■ WORK TO BE COMPLETED:
Each line below that contains the word "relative" must be copied.

■ Data excerpts:
-*-*-

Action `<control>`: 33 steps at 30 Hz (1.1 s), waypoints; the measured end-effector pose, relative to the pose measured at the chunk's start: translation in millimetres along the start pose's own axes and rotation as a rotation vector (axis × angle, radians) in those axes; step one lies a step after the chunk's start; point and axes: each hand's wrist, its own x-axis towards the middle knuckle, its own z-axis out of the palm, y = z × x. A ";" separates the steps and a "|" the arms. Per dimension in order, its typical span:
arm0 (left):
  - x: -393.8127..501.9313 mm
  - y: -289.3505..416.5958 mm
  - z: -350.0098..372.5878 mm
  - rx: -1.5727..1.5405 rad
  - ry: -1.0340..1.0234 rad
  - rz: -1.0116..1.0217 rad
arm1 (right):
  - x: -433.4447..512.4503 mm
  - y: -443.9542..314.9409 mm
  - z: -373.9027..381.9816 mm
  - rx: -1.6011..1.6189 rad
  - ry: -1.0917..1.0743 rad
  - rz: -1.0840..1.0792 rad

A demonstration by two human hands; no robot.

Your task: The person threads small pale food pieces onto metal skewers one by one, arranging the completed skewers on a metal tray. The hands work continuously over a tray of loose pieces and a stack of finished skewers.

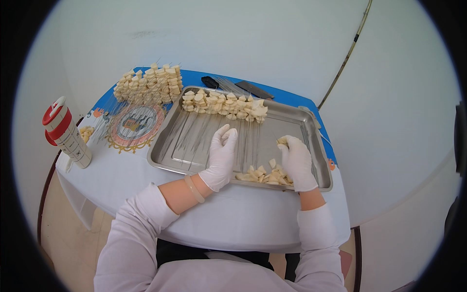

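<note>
My left hand [223, 157], in a white glove, hangs over the middle of a metal tray [281, 127] with its fingertips drawn together. Whether they hold a pale piece cannot be made out. My right hand [298, 160], also gloved, is over the tray's right part, its fingers closed on a thin skewer [274, 137] whose fine end sticks out beyond them. Below it, along the tray's near edge, lies a heap of loose cream-coloured food pieces [270, 176]. Across the tray's far side rests a row of loaded skewers [222, 104], their bare metal shafts pointing towards me.
A large stack of loaded skewers [151, 85] sits at the back left. Behind the tray are bare skewers [228, 84] and a dark flat blade [255, 89]. A red-lidded bottle [73, 142] stands at the left edge, near small yellowish pieces [87, 133]. A wall [237, 40] rises behind the table.
</note>
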 end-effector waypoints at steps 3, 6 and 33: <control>-1.3 2.1 -0.1 0.004 -0.024 0.007 | 34.2 1.6 11.3 0.166 -0.105 0.145; 2.9 -4.6 -2.4 0.015 -0.075 -0.005 | 75.8 19.4 47.4 0.342 -0.212 0.298; 8.6 -14.7 -3.0 -0.041 -0.107 -0.003 | 115.3 0.0 102.8 0.355 -0.254 0.461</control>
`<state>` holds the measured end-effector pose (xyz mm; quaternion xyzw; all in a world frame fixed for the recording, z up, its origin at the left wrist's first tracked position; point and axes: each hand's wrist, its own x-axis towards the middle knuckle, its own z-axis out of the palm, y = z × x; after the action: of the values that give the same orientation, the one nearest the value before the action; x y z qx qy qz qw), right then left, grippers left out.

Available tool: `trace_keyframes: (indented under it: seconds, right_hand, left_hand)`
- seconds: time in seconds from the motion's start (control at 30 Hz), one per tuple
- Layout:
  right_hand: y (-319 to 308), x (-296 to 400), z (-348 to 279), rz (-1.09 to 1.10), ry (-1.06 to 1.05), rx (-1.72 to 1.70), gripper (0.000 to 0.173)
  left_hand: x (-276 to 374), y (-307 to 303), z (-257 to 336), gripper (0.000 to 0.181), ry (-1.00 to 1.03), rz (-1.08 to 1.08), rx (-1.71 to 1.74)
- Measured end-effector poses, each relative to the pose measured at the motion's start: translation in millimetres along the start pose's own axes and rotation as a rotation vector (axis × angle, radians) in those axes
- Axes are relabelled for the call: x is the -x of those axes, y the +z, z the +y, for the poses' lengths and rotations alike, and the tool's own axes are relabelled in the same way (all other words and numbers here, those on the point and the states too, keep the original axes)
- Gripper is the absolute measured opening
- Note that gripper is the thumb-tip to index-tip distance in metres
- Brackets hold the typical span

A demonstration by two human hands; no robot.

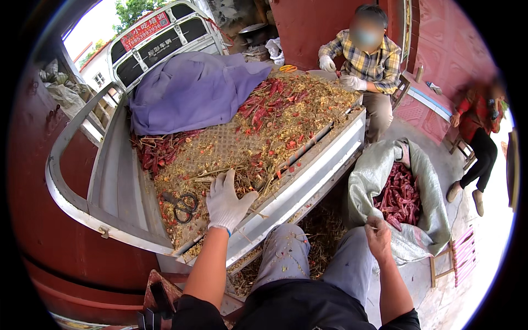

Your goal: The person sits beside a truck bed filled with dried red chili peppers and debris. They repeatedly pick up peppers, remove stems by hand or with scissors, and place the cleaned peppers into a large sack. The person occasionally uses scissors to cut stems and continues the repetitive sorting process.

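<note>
My left hand (229,202), in a white knit glove, is over the near edge of the truck bed, palm down with the thumb spread. Beneath and just beyond it lie dry stems (243,181) mixed with pepper scraps. A pair of black-handled scissors (181,206) rests to its left. My bare right hand (378,235) is above my right knee, at the near rim of a woven sack (361,189). Its fingers are curled; I cannot tell whether they pinch the rim. Dried red peppers (398,198) show inside the sack.
A purple cloth (194,90) covers a mound on the truck bed (222,144). Loose red peppers (264,103) lie beside it. Across the bed sits a gloved person (367,62), with orange-handled scissors (288,68) nearby. Another person (474,119) sits at right. A small stool (453,255) lies behind the sack.
</note>
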<state>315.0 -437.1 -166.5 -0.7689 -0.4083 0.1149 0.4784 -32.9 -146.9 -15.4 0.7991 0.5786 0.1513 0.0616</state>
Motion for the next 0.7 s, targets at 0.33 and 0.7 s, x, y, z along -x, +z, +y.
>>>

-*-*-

■ YOUR RESPONSE:
Action `<control>`: 33 steps at 30 Hz (1.1 s), waypoints; the measured end-effector pose, relative to the pose measured at the chunk's start: translation in millimetres along the start pose's own axes and rotation as a rotation vector (axis × angle, radians) in those axes; step one lies a step after the chunk's start; point and axes: each hand's wrist, its own x-axis towards the middle knuckle, its own z-axis out of the palm, y = z × x. A ";" separates the steps and a "|" the arms. Per dimension in order, its typical span:
- Measured end-effector poses, each relative to the pose measured at the motion's start: translation in millimetres along the start pose's own axes and rotation as a rotation vector (axis × angle, radians) in those axes

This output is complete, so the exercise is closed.